Frequency tuning. (a) The schematic of the temperature controlling for the on-chip microring resonators. The environment temperature $(T_e)$ could be controlled by a heater, and the device temperature $(T_{\mathrm{ring}})$ could also be adjusted by drive laser. (b) The coarse tuning of frequency conversion by $T_e$, with on-chip input drive and signal powers of about 23 mW and 0.28 mW, respectively. (c) Fine tuning via $T_{\mathrm{ring}}$ by changing the drive wavelength. In both (b) and (c), the dots are the experimental data, and the lines are the calculated results based on device parameters. (d) The prediction of SFG frequency conversion efficiency for different $T_e$ and drive detuning. The zero frequency detuning corresponding to the optimal conversion ($\sim 40\%$), and the input on-chip drive power is 30 mW. The pink line presents 20% efficiency, which indicates an FWHM of 257 GHz. The red and yellow lines represent the typical results for fine tuning under different $T_e$ (16 K and $-16\mathrm{K}$ away from optimal temperature, respectively).

Figure 4

Cascaded nonlinear effect in frequency conversion. (a) The conversion efficiency of SHG and SFG. The dots are experimental data, and the lines are theoretical predictions.
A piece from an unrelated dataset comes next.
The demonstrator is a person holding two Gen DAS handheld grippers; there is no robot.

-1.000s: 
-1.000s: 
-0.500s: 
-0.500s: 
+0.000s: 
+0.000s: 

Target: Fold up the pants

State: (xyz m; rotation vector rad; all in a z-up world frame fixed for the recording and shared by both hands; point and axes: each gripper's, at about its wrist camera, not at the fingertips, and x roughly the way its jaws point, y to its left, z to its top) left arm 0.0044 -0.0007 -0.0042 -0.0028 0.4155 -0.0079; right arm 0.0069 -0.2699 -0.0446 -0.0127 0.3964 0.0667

The black line represents the SHG efficiency, the blue dash line is based on the SFG model without cascaded nonlinear effect modification, the purple dash line represents the prediction by including the ${\chi }^{(2)}-{\chi }^{(2)}$ processes, and the red solid line represents the theoretical results for the full model that includes both ${\chi }^{(2)}-{\chi }^{(2)}$ and intrinsic ${\chi }^{(3)}$ effects. (b) Our nonlinear process model with cascaded effect and the detailed transmission spectrum at infrared band for degenerate SFG with drive power of 32 mW, which corresponds to the shadow region in (a). The small arrows represent the gain via the cascaded process. (c) The prediction of the required drive power for achieving 100% conversion efficiency for different $g_2$, with $g_3\propto g_2^2$ correspondingly and all other parameters are from the actual device. (d) The parameter dependence between the conversion efficiency and the external coupling rates ${\kappa }_{a1},{\kappa }_{b1}$, with all other parameters from the actual device. The drive power is 50 mW.